Right-wing snowflakes and baffled bigots rage at Disney for making X-Men character non-binary

Photo shows a screenshot of the original 1990s X Men cartoon showing Morph, with a superimposed tweet saying "when did the X Men get woke? 1663, kids, it was 1963."

Outrage has erupted amongst the usual suspects after Marvel’s new X-Men ’97 trailer revealed a non-binary character – Morph.
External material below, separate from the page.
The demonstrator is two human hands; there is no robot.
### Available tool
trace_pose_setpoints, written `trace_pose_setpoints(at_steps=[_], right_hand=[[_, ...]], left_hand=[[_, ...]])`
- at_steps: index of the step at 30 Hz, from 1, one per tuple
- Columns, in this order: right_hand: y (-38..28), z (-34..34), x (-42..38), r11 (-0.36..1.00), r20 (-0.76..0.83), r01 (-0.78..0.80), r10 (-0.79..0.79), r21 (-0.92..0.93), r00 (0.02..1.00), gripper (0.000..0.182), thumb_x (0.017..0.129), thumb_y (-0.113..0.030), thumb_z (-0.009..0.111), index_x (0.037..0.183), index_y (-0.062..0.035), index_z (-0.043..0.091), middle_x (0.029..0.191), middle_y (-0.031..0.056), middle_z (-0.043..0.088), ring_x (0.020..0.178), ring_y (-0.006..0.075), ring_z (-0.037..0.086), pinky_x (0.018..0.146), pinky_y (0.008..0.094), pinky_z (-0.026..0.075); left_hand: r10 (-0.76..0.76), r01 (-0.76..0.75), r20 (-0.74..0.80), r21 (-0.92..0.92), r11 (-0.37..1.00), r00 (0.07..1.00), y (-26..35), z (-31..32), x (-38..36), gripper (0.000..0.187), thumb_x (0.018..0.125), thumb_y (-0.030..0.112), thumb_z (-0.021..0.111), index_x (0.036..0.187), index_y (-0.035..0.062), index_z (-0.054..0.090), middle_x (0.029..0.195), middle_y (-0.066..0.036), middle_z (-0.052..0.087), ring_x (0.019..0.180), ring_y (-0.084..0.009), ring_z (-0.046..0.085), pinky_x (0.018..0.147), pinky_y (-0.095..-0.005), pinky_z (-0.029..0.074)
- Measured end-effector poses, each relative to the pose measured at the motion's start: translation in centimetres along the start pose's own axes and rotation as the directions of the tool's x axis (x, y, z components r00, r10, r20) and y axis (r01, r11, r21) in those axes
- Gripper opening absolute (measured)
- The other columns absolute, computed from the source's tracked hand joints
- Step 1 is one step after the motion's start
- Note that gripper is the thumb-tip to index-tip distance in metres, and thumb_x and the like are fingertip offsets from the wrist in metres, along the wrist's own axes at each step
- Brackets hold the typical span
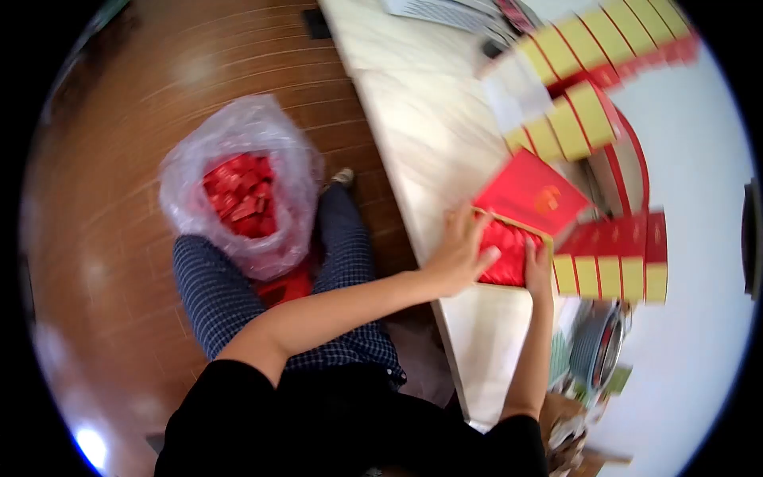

Bigots are raging, etc. etc.

Set to hit screens on March 20 exclusively on Disney+, X-Men ’97 promises to pick up the narrative thread left hanging by the original cartoon, with the mutant team grappling with the apparent demise of Charles “played by Patrick Stewart in the films” Xavier, as people who are less familiar with the cartoon version like to call him.

The trailer opens with a vigil for Xavier, then the X-Men are met with a shock as iconic villain Magneto appears, complete with flowing white hair, bearing a last will and testament… saying that Xavier left everything to him.

However, that twist isn’t the thing that has got the internet talking. Instead, the focus has been on a relatively minor character who, you guessed it, has been revealed to be something other than cis and heterosexual.

In a new issue of Empire Magazine focusing on X-Men ’97, brief character profiles are given for several of the returning characters from the original X-Men: The Animated Series.

Speaking to Empire Magazine, showrunner Beau DeMayo revealed that X-Men ’97 will feature a “lighter take on the character Morph, who is non-binary and has an interesting buddy relationship with Wolverine.”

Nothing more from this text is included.